Вообще же эта библиотека представляла собой довольно причудливую мешанину из самых разнообразных изданий на многих языках — от французского до арабского. Названия большинства из них ничего мне не говорили, хотя я довольно неплохо владею французским и чуть-чуть знаком с другими романскими языками. Например, тогда я не имел ни малейшего представления, что скрывается под таким заглавием, как «Unaussprechlichen Kulten» барона фон Юнцта, хотя и подозревал, что оно перекликается с названием книги графа д'Эрлетта «Cultes des Goules», поскольку оба эти издания стояли рядом на книжной полке. Книги по зоологии соседствовали с увесистыми томами, посвященными древним культурам. Томов этих было великое множество; я только перечислю некоторые из них: «Исследование связи культур народов Полинезии и индейцев Южной Америки, в частности Перу», «Пнакотикские Рукописи», «De Furtivis Literarum Notis» Джанбаттисты Порты, «Kryptografik» Тикнесса[9], «Daemonolatreia» Ремигиуса[10], «Век амфибий» Бэнфорта… Были здесь подшивки старых газет «Трэнскрипта», издававшегося в Эйлсбери, штат Массачусетс, аркхэмской «Газетт» и многих других. Что же касается книг, то некоторые из них, без преувеличения, являлись изданиями огромной ценности. Судите сами — самое позднее из них было датировано 1820, а самое раннее — 1670 годом! Все они были изрядно зачитаны, но в целом сохранились неплохо, принимая в расчет их весьма солидный возраст.

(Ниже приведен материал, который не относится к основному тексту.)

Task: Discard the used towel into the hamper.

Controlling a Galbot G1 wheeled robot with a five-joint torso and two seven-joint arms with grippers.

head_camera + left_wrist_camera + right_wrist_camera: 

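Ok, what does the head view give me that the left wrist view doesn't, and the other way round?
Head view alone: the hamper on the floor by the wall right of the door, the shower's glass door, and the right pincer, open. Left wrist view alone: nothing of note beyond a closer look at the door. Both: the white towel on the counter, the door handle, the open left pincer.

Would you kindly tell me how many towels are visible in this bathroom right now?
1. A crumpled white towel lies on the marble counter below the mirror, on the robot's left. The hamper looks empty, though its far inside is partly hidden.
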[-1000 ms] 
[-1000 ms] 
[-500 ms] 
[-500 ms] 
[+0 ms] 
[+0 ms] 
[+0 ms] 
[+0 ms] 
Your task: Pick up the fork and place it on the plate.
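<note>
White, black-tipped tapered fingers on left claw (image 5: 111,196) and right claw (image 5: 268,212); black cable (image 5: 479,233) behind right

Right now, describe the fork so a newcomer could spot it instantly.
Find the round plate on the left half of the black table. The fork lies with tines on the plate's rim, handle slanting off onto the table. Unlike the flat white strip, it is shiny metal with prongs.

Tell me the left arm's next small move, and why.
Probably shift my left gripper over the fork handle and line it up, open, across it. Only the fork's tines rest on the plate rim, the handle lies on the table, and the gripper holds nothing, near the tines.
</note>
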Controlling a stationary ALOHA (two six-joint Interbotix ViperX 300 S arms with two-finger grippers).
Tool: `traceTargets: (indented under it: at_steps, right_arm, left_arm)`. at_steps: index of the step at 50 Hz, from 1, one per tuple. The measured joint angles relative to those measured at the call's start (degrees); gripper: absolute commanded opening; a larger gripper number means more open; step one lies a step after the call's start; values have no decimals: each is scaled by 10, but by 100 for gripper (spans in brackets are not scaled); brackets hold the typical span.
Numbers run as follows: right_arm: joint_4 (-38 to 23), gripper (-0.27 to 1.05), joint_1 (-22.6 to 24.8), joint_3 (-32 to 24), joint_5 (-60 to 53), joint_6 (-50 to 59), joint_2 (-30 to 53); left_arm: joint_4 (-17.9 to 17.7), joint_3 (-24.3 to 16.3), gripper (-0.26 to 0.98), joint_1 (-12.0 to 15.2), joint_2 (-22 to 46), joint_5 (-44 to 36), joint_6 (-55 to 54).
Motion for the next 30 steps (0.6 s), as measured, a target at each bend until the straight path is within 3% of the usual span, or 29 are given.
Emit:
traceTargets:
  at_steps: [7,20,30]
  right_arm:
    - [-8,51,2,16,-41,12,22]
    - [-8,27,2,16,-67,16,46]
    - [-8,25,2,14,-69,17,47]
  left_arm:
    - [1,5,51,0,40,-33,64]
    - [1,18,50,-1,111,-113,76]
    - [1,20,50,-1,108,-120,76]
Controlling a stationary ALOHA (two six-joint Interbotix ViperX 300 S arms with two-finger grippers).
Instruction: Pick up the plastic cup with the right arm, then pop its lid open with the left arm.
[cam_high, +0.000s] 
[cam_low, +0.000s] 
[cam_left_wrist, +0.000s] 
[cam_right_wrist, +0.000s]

К сожалению, в то время я не уделил библиотеке Шарьера достаточного внимания, действуя по пословице, согласно которой избыток знаний вредит человеку больше, нежели их недостаток. Я, однако, успел обнаружить среди древних фолиантов нечто, напоминавшее на первый взгляд толстый научный журнал, но при более детальном рассмотрении оказавшееся тетрадью для записей, которые, судя по датам, относились к периоду времени, явно выходившему за рамки лет, прожитых Шарьером-вторым. Тем не менее все записи (и это не вызывало у меня никаких сомнений) были сделаны рукой покойного хирурга; несмотря на более чем почтенный возраст первых страниц в сравнении с последними, почерк на всех был одинаков — мелкие крючковатые буквы, теснящиеся одна к другой в ровные, плотные строки. Записи эти представляли собой своеобразную хронологическую регистрацию явлений, связанных с излюбленной темой доктора и, насколько я мог судить, бравших свое начало с очень давних времен. Некоторые тексты сопровождались небрежно выполненными иллюстрациями, производившими, тем не менее, довольно сильное впечатление похожее чувство мы испытываем, глядя на наскальные рисунки первобытных художников.